Work to be completed: Exactly the lines from the one containing "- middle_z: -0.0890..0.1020" through the final line of the data below, with pictures omitted, make up the answer.

Given material:
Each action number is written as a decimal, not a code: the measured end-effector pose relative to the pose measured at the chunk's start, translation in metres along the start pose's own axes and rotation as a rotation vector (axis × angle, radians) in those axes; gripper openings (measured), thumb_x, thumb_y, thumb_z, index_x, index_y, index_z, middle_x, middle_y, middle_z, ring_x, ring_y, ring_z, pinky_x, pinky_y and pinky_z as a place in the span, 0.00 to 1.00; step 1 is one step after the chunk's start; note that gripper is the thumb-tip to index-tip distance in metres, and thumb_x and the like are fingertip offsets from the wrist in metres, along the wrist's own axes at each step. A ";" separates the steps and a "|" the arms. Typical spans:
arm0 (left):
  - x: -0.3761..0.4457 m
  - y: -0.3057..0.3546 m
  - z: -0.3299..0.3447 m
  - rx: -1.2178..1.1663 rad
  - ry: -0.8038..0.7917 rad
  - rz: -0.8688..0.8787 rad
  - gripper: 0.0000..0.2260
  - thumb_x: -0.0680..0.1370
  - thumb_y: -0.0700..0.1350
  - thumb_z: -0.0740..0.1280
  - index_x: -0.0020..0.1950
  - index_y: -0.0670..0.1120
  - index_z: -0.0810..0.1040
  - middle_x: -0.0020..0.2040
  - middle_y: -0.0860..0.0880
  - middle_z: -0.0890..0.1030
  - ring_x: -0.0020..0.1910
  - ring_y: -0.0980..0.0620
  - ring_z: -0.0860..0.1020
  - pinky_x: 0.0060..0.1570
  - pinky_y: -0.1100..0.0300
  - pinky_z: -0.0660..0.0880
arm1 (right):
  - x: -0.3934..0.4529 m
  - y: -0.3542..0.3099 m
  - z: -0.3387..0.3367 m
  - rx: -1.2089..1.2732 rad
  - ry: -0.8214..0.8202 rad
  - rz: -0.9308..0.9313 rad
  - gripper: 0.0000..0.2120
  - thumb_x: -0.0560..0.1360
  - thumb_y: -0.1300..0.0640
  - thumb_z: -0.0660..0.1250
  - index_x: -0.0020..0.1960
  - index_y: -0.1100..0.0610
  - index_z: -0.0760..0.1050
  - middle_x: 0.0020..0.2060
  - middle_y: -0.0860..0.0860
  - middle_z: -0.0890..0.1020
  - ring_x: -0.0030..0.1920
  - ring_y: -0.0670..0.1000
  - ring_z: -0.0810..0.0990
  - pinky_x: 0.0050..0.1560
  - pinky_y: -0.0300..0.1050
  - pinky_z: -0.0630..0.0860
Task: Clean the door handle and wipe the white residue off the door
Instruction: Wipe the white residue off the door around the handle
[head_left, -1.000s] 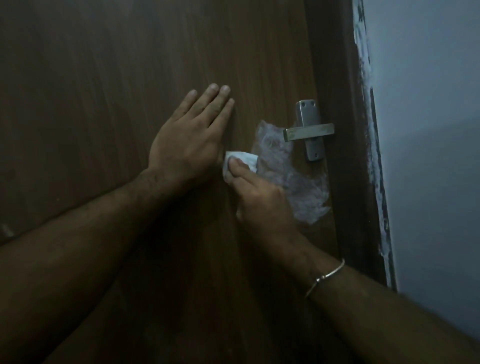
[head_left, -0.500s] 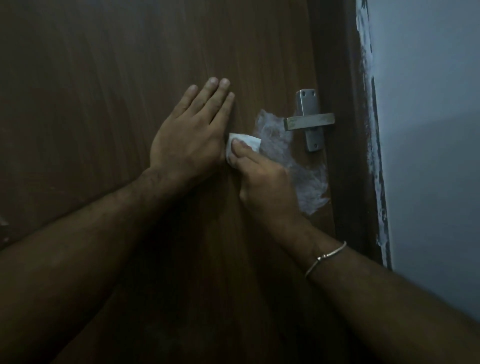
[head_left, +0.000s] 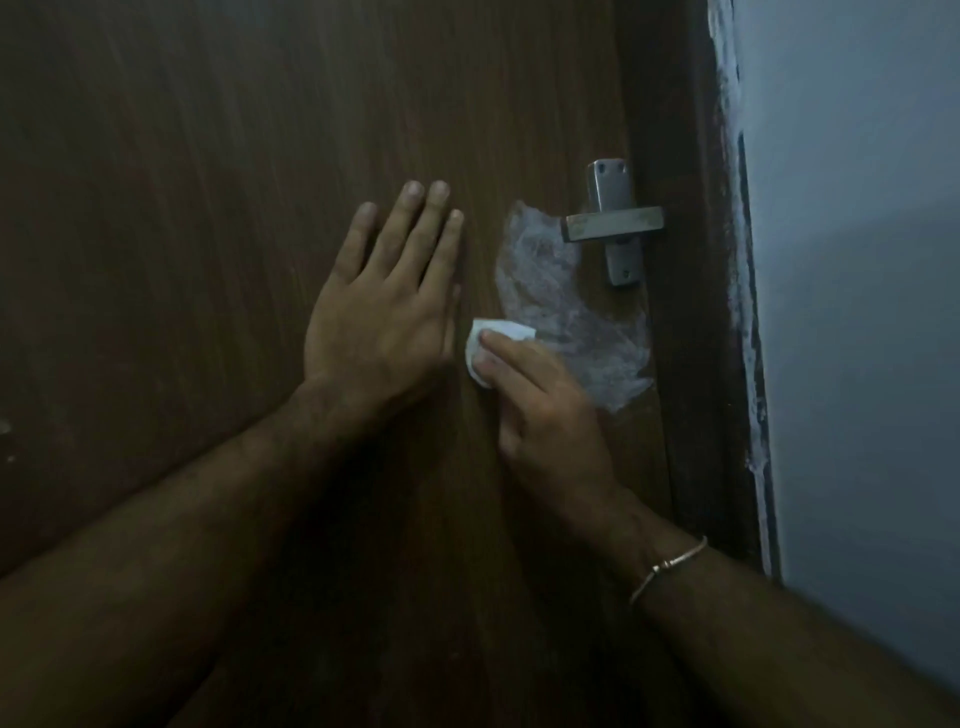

Exercise output:
  - middle_z: -0.0890..0.1020
  - ring_x: -0.0030..0.1920
  - ring_y: -0.0670..0.1000
  - ring_z: -0.0810..0.0990
  - pinky_x: 0.0050..0.1560
  - pinky_y: -0.0300..0.1050
  - pinky_z: -0.0630..0.0860
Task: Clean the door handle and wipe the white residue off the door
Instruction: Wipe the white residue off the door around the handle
[head_left, -1.000s] 
[head_left, -0.500s] 
[head_left, +0.000s] 

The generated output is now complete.